The officer accused of his murder is named only as NX121 after a district judge granted an anonymity order.
Since the charge was announced, more than 100 officers have reportedly handed in permits allowing them to carry weapons, prompting the Met to turn to the military for assistance.
The Prime Minister, speaking to broadcasters during a visit to a community centre in Broxbourne, Hertfordshire, on Monday, said: “Our firearms officers do an incredibly difficult job.
“They are making life or death decisions in a split second to keep us safe and they deserve our gratitude for their bravery.
“Now it is important when they are using these legal powers that they do so with clarity and they have certainty about what they are doing, especially given the lethality they are using.”
In an open letter to the Home Secretary published on Sunday, Met boss Sir Mark suggested legal changes over the way self-defence is interpreted in police misconduct cases.
He also put forward the introduction of a criminal standard of proof for unlawful killing in inquests and inquiries, along with changes to the threshold at which the Independent Office for Police Conduct (IOPC) can launch an investigation.
Sir Mark said: “There is a concern on the part of firearms officers that even if they stick to the tactics and training they have been given, they will face years of protracted legal proceedings which impact on their personal wellbeing and that of their family.
“While previous reviews have been announced, they have not delivered change.
“Carrying a firearm is voluntary.
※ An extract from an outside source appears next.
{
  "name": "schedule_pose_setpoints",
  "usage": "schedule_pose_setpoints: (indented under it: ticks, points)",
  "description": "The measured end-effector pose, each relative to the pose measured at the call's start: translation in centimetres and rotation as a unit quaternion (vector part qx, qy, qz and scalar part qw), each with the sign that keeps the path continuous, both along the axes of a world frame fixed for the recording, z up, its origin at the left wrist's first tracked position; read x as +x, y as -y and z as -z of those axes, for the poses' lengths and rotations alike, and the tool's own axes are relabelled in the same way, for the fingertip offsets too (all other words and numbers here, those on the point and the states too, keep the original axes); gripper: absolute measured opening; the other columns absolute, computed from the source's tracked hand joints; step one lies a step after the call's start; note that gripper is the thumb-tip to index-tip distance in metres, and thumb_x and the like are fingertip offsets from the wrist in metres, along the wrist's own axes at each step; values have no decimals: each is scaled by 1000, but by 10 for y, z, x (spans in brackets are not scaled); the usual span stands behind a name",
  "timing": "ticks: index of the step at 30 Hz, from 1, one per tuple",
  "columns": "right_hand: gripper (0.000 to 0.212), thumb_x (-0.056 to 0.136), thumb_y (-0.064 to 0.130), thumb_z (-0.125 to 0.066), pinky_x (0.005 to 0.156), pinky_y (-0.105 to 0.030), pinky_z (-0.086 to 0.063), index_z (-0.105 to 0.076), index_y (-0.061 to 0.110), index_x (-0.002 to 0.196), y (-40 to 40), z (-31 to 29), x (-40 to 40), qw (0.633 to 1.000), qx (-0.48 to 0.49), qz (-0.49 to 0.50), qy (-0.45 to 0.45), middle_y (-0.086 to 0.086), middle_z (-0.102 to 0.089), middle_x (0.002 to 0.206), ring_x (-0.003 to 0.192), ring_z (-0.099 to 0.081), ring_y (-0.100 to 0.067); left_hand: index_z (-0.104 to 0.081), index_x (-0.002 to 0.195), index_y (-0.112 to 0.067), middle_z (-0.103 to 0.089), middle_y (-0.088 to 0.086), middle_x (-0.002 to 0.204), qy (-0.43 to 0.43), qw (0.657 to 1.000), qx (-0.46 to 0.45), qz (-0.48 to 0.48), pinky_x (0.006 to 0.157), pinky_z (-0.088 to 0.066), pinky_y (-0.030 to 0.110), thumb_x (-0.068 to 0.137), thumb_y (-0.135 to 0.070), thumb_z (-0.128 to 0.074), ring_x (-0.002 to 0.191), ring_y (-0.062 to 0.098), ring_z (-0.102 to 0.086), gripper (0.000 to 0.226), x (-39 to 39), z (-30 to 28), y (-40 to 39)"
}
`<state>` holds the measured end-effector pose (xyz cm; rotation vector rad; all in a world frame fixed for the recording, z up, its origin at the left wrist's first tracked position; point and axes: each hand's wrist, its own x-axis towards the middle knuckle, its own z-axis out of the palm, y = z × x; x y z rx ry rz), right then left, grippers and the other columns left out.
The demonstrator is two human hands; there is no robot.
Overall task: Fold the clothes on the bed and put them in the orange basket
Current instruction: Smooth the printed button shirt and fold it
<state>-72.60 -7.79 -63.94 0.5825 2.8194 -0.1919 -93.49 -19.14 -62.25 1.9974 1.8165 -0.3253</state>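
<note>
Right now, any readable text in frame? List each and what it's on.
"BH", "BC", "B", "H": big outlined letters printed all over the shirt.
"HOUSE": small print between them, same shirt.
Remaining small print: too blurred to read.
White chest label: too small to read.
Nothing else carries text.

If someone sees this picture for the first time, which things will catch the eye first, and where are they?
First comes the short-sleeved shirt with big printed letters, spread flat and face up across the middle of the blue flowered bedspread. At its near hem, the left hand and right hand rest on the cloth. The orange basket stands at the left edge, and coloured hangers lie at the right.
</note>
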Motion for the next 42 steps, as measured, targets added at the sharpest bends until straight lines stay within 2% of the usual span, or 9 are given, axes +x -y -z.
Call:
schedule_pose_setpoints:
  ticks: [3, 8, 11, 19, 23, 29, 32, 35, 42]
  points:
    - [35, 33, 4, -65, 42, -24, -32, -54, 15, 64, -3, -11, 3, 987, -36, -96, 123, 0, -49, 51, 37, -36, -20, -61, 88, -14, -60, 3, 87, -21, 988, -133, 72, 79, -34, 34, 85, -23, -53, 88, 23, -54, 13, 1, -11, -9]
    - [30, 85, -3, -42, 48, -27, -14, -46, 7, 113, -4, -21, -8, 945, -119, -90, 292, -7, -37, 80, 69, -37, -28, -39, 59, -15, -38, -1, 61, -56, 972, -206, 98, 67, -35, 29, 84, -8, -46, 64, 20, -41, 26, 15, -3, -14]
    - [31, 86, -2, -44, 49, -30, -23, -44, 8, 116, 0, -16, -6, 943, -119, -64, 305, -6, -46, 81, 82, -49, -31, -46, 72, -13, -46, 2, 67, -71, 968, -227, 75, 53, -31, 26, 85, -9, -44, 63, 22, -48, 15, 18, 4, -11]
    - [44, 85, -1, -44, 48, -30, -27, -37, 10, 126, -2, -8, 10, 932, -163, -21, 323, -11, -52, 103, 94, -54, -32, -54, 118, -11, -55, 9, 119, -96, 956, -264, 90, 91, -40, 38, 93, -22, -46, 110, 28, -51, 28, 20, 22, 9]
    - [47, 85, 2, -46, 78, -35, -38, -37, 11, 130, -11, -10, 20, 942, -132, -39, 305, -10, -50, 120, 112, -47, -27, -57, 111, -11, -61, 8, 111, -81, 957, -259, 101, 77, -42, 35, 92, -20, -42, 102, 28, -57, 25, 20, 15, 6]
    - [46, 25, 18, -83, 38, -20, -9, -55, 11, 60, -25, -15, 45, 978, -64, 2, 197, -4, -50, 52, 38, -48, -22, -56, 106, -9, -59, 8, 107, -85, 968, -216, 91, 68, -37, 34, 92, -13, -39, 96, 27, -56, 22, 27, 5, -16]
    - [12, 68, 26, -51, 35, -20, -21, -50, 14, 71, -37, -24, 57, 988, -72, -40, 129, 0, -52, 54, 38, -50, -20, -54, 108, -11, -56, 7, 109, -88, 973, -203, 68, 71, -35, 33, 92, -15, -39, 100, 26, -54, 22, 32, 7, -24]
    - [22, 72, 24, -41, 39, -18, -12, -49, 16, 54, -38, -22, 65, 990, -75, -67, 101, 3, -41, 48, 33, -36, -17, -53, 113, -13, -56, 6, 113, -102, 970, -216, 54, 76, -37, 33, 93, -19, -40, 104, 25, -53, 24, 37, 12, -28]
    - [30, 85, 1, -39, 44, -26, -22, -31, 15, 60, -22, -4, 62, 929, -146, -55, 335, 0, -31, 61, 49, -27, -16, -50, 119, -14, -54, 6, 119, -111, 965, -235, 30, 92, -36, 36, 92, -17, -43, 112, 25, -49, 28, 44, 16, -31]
We rely on officers who are willing to put themselves at risk on a daily basis to protect the public from dangerous criminals including terrorists.
“Officers need sufficient legal protection to enable them to do their job and keep the public safe, and the confidence that it will be applied consistently and without fear or favour.”
Sir Mark called for time limits for IOPC and Crown Prosecution Service processes to “reduce the punitive impact” on officers facing lengthy investigations.
He also suggested that more contextual information about incidents could be released “to ensure public confidence in policing”.
The Metropolitan Police Federation, the group which represents officers from the rank of constable to chief inspector in the Met, offered Sir Mark its support following the publication of his letter.
The federation said: “Colleagues should not fear for their liberty and livelihoods for simply doing the job the public expect of us.”
Ministers have looked to assure that the public will be kept safe after the armed forces were put on standby to assist the Met.
The force has confirmed that the Ministry of Defence has agreed to a request to provide it with counter-terrorism support “should it be needed” as a “contingency option” if an “appropriate policing response was not available”.
The Met said armed forces personnel will not be used in a “routine policing capacity” under the arrangement.
Housing minister Rachel Maclean told LBC: “They will be doing everything they can – these are trained professionals, and their job is to put themselves into harm’s way in the line of duty.”
She denied that armed officers were stepping away from protecting the public, telling Sky News their decision to hand back their firearms permits was likely to have been taken “reluctantly”.